Activity
Produce the same data once more, line for line.

Data provided
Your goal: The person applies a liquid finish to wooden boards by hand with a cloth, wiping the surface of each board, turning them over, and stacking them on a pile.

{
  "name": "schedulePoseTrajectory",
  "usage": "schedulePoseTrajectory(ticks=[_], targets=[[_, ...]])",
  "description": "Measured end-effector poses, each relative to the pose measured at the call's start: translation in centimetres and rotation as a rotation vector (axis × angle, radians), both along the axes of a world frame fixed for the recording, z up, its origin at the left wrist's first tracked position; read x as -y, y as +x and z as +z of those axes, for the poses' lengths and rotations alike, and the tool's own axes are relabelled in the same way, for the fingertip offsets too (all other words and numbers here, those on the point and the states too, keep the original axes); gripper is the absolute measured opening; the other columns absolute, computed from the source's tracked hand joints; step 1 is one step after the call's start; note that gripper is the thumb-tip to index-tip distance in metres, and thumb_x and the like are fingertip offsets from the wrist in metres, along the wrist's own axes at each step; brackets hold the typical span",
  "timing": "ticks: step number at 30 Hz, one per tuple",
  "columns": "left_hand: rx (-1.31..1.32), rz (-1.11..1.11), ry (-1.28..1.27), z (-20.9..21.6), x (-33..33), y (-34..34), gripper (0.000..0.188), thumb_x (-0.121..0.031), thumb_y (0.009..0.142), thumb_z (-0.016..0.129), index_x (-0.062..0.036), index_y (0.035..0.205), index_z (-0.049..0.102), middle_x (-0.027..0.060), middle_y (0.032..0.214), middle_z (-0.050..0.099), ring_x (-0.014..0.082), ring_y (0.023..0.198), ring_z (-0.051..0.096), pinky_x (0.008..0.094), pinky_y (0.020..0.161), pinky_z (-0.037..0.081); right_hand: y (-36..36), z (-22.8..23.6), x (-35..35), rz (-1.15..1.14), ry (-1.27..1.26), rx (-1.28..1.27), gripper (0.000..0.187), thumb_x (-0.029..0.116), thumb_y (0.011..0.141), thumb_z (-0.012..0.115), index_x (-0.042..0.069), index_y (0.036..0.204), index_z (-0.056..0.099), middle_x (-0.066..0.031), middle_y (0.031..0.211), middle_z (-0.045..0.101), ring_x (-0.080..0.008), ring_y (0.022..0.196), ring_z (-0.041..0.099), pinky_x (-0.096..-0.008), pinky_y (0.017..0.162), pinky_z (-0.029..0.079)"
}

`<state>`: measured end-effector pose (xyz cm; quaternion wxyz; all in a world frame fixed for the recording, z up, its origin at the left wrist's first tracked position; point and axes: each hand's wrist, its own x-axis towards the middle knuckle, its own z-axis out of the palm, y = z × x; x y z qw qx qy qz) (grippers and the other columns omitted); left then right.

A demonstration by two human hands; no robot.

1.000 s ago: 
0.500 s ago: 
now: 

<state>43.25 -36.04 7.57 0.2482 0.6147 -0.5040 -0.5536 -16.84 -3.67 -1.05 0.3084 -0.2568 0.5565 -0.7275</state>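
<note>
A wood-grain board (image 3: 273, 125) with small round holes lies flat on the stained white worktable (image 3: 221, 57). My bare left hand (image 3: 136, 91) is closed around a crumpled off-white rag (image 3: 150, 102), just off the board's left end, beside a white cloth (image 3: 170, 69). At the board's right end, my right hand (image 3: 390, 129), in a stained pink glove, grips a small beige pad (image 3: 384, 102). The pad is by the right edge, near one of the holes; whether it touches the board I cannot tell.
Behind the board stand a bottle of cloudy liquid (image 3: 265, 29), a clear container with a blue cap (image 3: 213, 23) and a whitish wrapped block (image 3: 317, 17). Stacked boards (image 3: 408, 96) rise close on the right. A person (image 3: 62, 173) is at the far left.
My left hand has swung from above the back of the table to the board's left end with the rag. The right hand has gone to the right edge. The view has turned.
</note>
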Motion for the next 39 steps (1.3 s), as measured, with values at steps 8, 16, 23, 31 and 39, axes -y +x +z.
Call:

Response area
Your goal: The person applies a liquid finish to wooden boards by hand with a cloth, wiping the surface of each board, turning them over, and stacking them on a pile.

{
  "name": "schedulePoseTrajectory",
  "usage": "schedulePoseTrajectory(ticks=[_], targets=[[_, ...]])",
  "description": "Measured end-effector poses, each relative to the pose measured at the call's start: translation in centimetres and rotation as a rotation vector (axis × angle, radians), both along the axes of a world frame fixed for the recording, z up, its origin at the left wrist's first tracked position; read x as -y, y as +x and z as +z of those axes, for the poses' lengths and rotations alike, and the tool's own axes are relabelled in the same way, for the fingertip offsets too (all other words and numbers here, those on the point and the states too, keep the original axes); gripper is the absolute measured opening; the other columns absolute, computed from the source's tracked hand joints; step 1 is one step after the call's start; note that gripper is the thumb-tip to index-tip distance in metres, and thumb_x and the like are fingertip offsets from the wrist in metres, along the wrist's own axes at each step; brackets hold the typical span",
  "timing": "ticks: step number at 30 Hz, one per tuple",
  "columns": "left_hand: rx (-1.31..1.32), rz (-1.11..1.11), ry (-1.28..1.27), z (-20.9..21.6), x (-33..33), y (-34..34), gripper (0.000..0.188), thumb_x (-0.121..0.031), thumb_y (0.009..0.142), thumb_z (-0.016..0.129), index_x (-0.062..0.036), index_y (0.035..0.205), index_z (-0.049..0.102), middle_x (-0.027..0.060), middle_y (0.032..0.214), middle_z (-0.050..0.099), ring_x (-0.014..0.082), ring_y (0.023..0.198), ring_z (-0.051..0.096), pinky_x (0.008..0.094), pinky_y (0.020..0.161), pinky_z (-0.037..0.081); right_hand: y (-36..36), z (-22.8..23.6), x (-35..35), rz (-1.15..1.14), ry (-1.27..1.26), rx (-1.28..1.27), gripper (0.000..0.187), thumb_x (-0.029..0.116), thumb_y (0.011..0.141), thumb_z (-0.012..0.115), index_x (-0.042..0.069), index_y (0.036..0.204), index_z (-0.056..0.099), middle_x (-0.066..0.031), middle_y (0.031..0.211), middle_z (-0.045..0.101), ring_x (-0.080..0.008), ring_y (0.022..0.196), ring_z (-0.041..0.099), pinky_x (-0.096..-0.008), pinky_y (0.017..0.162), pinky_z (-0.029..0.079)"
}

`<state>`: measured end-effector pose (xyz cm; quaternion wxyz; all in a world frame fixed for the recording, z up, its origin at the left wrist's first tracked position; point and axes: each hand's wrist, its own x-axis towards the middle knuckle, its own z-axis out of the palm, y = z × x; x y z qw qx qy qz) (grippers and the other columns omitted); left then right.

A demonstration by two human hands; no robot.

1.000 s ago: 
0.500 s ago: 
now: 

<state>43.25 -36.04 7.57 0.2482 0.6147 -0.5040 -0.5536 -16.84 -3.67 -1.05 0.3084 -0.2568 0.5565 -0.7275</state>
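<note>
A wood-grain board (image 3: 273, 125) with small round holes lies flat on the stained white worktable (image 3: 221, 57). My bare left hand (image 3: 136, 91) is closed around a crumpled off-white rag (image 3: 150, 102), just off the board's left end, beside a white cloth (image 3: 170, 69). At the board's right end, my right hand (image 3: 390, 129), in a stained pink glove, grips a small beige pad (image 3: 384, 102). The pad is by the right edge, near one of the holes; whether it touches the board I cannot tell.
Behind the board stand a bottle of cloudy liquid (image 3: 265, 29), a clear container with a blue cap (image 3: 213, 23) and a whitish wrapped block (image 3: 317, 17). Stacked boards (image 3: 408, 96) rise close on the right. A person (image 3: 62, 173) is at the far left.
My left hand has swung from above the back of the table to the board's left end with the rag. The right hand has gone to the right edge. The view has turned.
</note>
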Motion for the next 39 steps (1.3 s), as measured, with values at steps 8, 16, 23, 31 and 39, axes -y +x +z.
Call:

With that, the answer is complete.